Slow Food in the Tetons

What could possibly be greener than food grown in your own community?

I just returned this evening from a great community event: it’s called Locavores and it’s all about local food producers coming together to raise awareness about food being produced locally in the Jackson Hole area. The event was in Driggs, Idaho, on the “other” side of Teton Pass, which is a relatively more hospitable environment for growing food than the Jackson Hole valley.

The event was inspiring on several levels. First, it’s so good to know that the food you’re eating came from not too far away and that you can meet those interesting individuals who made it. For example: I like to eat meat, but I’m married to a vegetarian and, probably for the better, I don’t get to eat too much of it. I also feel strongly that much of the meat produced in this country is raised in ways that not only aren’t natural or good for the animal being raised, but they’re really bad for those of us eating it. So the best thing you can do if you like to eat meat is eat meat that comes from animals that are raised humanely on food they are supposed to be eating. What am I getting at? Would you rather eat steak from a cow that’s raised in tight quarters on corn and antibiotics or from a cow that’s allowed to graze freely on grass?
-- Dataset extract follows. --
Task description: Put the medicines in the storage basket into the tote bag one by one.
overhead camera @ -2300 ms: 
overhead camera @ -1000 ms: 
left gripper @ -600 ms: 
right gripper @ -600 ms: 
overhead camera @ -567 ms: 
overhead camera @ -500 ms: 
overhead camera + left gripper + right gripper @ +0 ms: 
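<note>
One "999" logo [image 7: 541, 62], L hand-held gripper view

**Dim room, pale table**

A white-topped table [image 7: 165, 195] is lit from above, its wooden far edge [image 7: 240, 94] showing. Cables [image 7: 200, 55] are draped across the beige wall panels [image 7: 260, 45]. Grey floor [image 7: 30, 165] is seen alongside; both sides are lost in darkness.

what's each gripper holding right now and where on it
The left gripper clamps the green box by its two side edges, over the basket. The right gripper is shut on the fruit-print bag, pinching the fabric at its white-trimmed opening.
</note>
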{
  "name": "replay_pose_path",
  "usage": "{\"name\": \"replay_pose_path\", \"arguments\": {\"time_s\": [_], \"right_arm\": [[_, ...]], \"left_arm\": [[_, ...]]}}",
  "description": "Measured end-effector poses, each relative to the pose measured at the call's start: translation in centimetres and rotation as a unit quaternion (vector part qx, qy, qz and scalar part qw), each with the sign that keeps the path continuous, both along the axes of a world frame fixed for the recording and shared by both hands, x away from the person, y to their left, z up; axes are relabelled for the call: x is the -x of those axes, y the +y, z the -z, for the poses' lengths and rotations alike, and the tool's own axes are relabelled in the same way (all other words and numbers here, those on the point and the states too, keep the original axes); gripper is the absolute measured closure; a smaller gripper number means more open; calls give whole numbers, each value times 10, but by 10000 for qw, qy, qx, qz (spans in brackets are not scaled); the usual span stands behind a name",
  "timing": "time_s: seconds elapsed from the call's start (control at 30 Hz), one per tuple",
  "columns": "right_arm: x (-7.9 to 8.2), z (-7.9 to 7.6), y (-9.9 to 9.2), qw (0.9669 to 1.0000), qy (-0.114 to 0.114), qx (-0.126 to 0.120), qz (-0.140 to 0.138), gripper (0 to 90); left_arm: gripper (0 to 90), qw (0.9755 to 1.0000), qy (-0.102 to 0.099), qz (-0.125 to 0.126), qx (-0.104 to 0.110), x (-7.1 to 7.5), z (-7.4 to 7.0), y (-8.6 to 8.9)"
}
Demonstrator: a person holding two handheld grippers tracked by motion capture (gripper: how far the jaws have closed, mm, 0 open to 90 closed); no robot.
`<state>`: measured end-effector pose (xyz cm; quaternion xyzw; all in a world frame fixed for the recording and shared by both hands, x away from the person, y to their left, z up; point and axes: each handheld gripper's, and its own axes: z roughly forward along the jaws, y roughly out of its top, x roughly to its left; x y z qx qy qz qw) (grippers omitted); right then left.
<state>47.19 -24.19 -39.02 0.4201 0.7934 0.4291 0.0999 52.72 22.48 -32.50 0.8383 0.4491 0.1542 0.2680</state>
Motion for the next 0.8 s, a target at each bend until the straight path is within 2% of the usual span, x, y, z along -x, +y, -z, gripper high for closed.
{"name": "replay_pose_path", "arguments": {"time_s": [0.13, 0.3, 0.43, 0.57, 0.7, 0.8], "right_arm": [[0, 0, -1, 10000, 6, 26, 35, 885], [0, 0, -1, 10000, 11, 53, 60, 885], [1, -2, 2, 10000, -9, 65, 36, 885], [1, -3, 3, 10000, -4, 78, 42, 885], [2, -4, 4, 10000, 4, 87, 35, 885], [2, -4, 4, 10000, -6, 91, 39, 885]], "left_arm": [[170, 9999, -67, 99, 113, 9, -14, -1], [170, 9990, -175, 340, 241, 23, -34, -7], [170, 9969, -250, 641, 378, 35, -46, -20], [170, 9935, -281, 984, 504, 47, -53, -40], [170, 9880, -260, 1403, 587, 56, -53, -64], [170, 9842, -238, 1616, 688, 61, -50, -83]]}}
Some of the highlights included the local shitake mushrooms, the Cosmic Apple Farm folks, and Grand Teton Brewing. Can we all live off the food produced locally? Probably not, but it’s a start.

The best things about an event like the Locavores and the Slow Food Movement in general is that it is raising awareness about how important it is to eat food that is good for you, produced locally, and supports your neighbors.

Between the free samples of food, beer and wine and the great meals that were served, I came home full and happy knowing that we live in that kind of community.